Chaque jour les médias : télévision, radio, journaux rendent compte des guerres qui sévissent partout dans le monde. Des bombes font plusieurs dizaines de morts en Syrie, vingt victimes d’une voiture piégée à Bagdad, des manifestations au Caire, à Tunis finissent en échauffourées…
On peut faire le décompte des morts et des blessés en divers pays d’Afrique et d’Asie. Cela commence par des manchettes en première page qui cèdent vite la place à des faits divers et des accidents locaux. Les déclarations de l’ONU restent lettre morte et les interventions des Etats-Unis et d’autres pays ne règlent pas les conflits quand elles ne les enveniment pas.
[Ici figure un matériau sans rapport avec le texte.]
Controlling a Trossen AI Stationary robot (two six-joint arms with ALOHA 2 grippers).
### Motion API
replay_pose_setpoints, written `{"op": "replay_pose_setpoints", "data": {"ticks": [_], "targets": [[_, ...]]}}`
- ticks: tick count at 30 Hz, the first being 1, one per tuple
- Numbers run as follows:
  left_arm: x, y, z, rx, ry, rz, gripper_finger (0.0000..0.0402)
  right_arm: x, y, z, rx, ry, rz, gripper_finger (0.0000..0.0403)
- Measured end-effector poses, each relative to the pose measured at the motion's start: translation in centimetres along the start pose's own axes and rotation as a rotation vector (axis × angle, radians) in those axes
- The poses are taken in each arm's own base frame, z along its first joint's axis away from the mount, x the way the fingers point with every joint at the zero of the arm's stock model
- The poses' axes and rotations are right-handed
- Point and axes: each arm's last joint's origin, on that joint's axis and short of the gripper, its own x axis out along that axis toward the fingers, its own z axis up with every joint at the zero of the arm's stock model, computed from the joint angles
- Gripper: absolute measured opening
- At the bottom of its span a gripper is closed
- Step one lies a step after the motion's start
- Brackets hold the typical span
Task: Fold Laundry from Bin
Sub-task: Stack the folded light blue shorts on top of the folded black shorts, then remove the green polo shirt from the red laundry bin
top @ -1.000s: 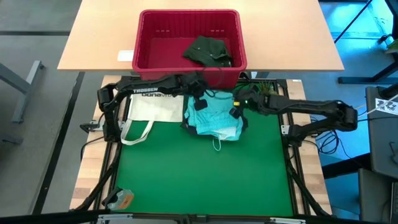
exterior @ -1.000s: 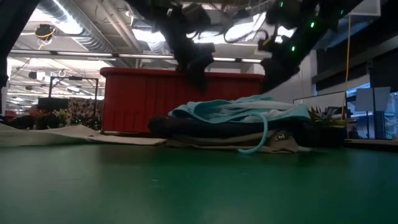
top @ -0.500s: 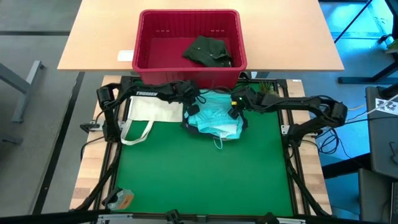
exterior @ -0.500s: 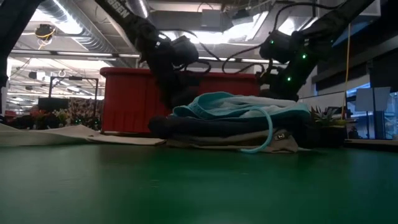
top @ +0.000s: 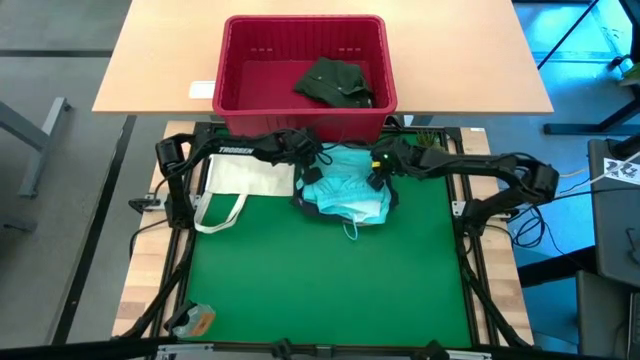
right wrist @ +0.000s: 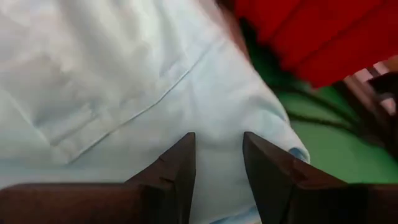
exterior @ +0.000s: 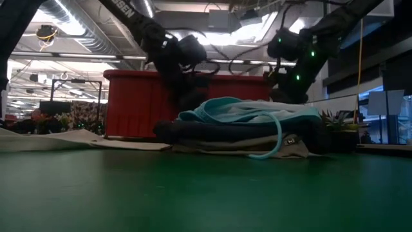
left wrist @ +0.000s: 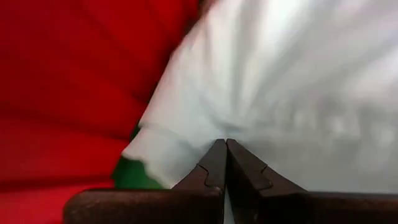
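A pile of laundry lies at the far middle of the green mat (top: 320, 290). A light turquoise garment (top: 348, 195) is on top, with a dark grey one (exterior: 212, 132) and a khaki one (exterior: 293, 149) under it. My left gripper (top: 310, 170) is shut at the turquoise garment's far left part. My right gripper (top: 378, 176) is at its far right part with cloth between its fingers. Behind the pile stands the red bin (top: 228, 70), and a dark green garment (top: 335, 82) lies on its floor. My left gripper pinches the turquoise cloth near its far left edge (left wrist: 217, 127) between its fingertips, slanting down from the far side. Creases run together at the tips. The garment lies on the pile. My right gripper has the garment's far right part (right wrist: 219, 118) between its two half-closed fingers (right wrist: 180, 162), also slanting down. Cloth fills the gap, and the garment rests on the pile.
A white tote bag (top: 250, 175) lies flat on the mat left of the pile, its handle toward the near side. A small orange object (top: 195, 320) sits at the near left corner. The bin's near wall (exterior: 138, 100) stands close behind both grippers.
Both grippers have come down from above the pile onto its far side, in front of the bin, and have kept still for the last half second. The turquoise garment's top has humped up a little, and its drawstring loop has shifted.
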Motion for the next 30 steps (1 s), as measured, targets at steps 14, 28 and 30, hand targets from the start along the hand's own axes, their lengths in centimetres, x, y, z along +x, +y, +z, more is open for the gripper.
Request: {"op": "replay_pose_setpoints", "data": {"ticks": [14, 28, 30], "targets": [[-6.9, -1.8, 4.3, 0.11, -0.086, -0.046, 0.0001, -6.6, -0.7, 1.7, 0.026, -0.092, 0.149, 0.0133], [-15.1, -2.2, 4.9, 0.167, -0.282, -0.045, 0.0002, -10.5, 6.0, 0.1, -0.209, -0.148, 0.376, 0.0133], [-15.4, -2.0, 5.1, 0.159, -0.306, -0.023, 0.0001, -10.8, 6.5, -0.1, -0.227, -0.158, 0.38, 0.0133]]}}
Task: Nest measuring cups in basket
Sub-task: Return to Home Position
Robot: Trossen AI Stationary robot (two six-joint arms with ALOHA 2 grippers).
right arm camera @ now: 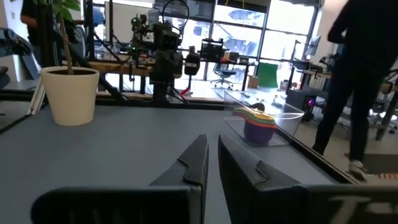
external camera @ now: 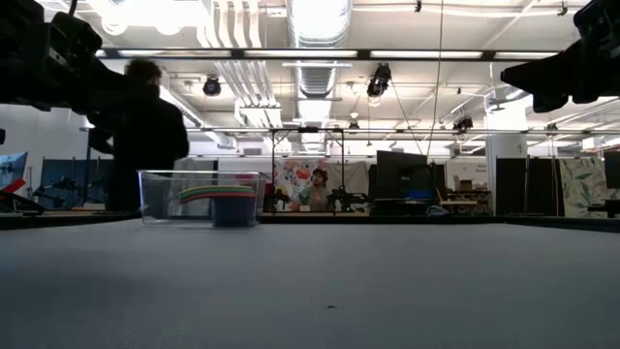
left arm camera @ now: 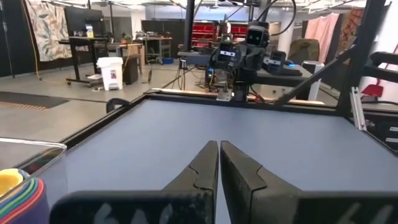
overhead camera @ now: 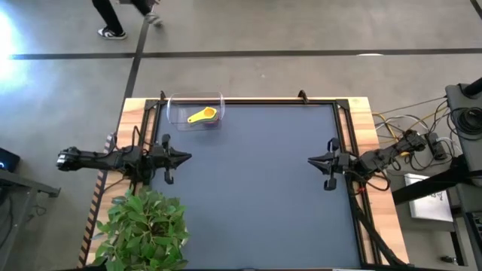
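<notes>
The clear basket (overhead camera: 195,111) stands at the table's far left corner, flat on its base. Inside it the measuring cups (overhead camera: 202,115) sit nested in one stack, the yellow one on top; the stack also shows in the low view (external camera: 225,203) and the right wrist view (right arm camera: 260,126). My left gripper (overhead camera: 188,157) hovers shut above the table's left side, pointing right. My right gripper (overhead camera: 310,160) hovers shut above the right side, pointing left. Neither is near the basket.
A potted plant (overhead camera: 143,226) stands at the near left corner, close to the left arm. A person (external camera: 145,136) stands beyond the table's far edge. The wide blue mat (overhead camera: 256,196) between the grippers is bare.
</notes>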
Les membres du public sont impressionnés, ressentent indignation, colère, tristesse et malaise. Le monde va mal. Partout. Des hommes politiques, des chefs d’État, des membres de gouvernements se prononcent, réagissent et, parfois, interviennent. Les résultats sont minimes, nuls. Leur impuissance est manifeste.
Dans certains pays, le sang cesse de couler mais ailleurs, de nouveaux incendies font rage. Des guerres civiles qui ne disent pas leurs noms se poursuivent, s’éternisent.
Le lecteur de journal tombe quotidiennement sur un entrefilet en cinquième page : dix morts en Irak, trente au Mali… Quoi de neuf ? Il tourne la page. Il finit par s’habituer. Autant que les responsables politiques, il constate son impuissance. Ses colères et ses tristesses ne servent à rien sinon à déranger momentanément sa quiétude. Il finit par passer outre. Et petit à petit, insidieusement, l’indifférence prend le dessus, s’installe. Il se répète que des hommes sont partout victimes et bourreaux, indignes de l’humain.